#### [Raw data]
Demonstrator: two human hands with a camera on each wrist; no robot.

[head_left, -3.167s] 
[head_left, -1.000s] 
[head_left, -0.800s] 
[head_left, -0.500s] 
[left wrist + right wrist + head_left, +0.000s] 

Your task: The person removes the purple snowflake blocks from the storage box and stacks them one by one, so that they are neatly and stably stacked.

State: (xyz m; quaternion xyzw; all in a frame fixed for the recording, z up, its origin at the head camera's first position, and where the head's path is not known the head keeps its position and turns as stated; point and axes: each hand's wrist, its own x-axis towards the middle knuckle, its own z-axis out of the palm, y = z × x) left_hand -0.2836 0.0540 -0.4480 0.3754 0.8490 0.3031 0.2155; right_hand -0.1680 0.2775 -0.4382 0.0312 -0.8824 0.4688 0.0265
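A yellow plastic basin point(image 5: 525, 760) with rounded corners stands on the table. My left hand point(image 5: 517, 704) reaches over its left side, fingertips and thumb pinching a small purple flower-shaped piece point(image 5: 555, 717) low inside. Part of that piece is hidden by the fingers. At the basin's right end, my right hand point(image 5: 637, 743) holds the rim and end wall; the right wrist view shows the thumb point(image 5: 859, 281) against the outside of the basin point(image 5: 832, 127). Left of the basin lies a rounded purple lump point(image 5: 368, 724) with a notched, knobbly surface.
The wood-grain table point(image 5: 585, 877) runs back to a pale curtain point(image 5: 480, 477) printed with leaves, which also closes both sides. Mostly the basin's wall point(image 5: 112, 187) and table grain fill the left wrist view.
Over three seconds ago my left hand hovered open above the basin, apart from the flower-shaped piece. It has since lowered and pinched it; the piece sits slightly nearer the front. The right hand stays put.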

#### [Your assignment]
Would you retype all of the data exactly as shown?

#### [Expected answer]
Demonstrator: two human hands with a camera on each wrist; no robot.

[head_left, -3.167s] 
[head_left, -1.000s] 
[head_left, -0.800s] 
[head_left, -0.500s] 
[left wrist + right wrist + head_left, +0.000s] 

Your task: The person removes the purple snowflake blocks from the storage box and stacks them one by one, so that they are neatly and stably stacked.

State: (xyz m; quaternion xyzw; all in a frame fixed for the recording, z up, its origin at the head camera's first position, and where the head's path is not known the head keeps its position and turns as stated; point and axes: each hand's wrist, its own x-axis towards the middle knuckle, its own z-axis out of the palm, y = z × x) left_hand -0.2836 0.0540 -0.4480 0.3754 0.8490 0.3031 0.2155; right_hand -0.1680 0.2775 -0.4382 0.0312 -0.8824 0.4688 0.0265
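A yellow plastic basin point(image 5: 525, 760) with rounded corners stands on the table. My left hand point(image 5: 517, 704) reaches over its left side, fingertips and thumb pinching a small purple flower-shaped piece point(image 5: 555, 717) low inside. Part of that piece is hidden by the fingers. At the basin's right end, my right hand point(image 5: 637, 743) holds the rim and end wall; the right wrist view shows the thumb point(image 5: 859, 281) against the outside of the basin point(image 5: 832, 127). Left of the basin lies a rounded purple lump point(image 5: 368, 724) with a notched, knobbly surface.
The wood-grain table point(image 5: 585, 877) runs back to a pale curtain point(image 5: 480, 477) printed with leaves, which also closes both sides. Mostly the basin's wall point(image 5: 112, 187) and table grain fill the left wrist view.
Over three seconds ago my left hand hovered open above the basin, apart from the flower-shaped piece. It has since lowered and pinched it; the piece sits slightly nearer the front. The right hand stays put.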

There is no additional output for this exercise.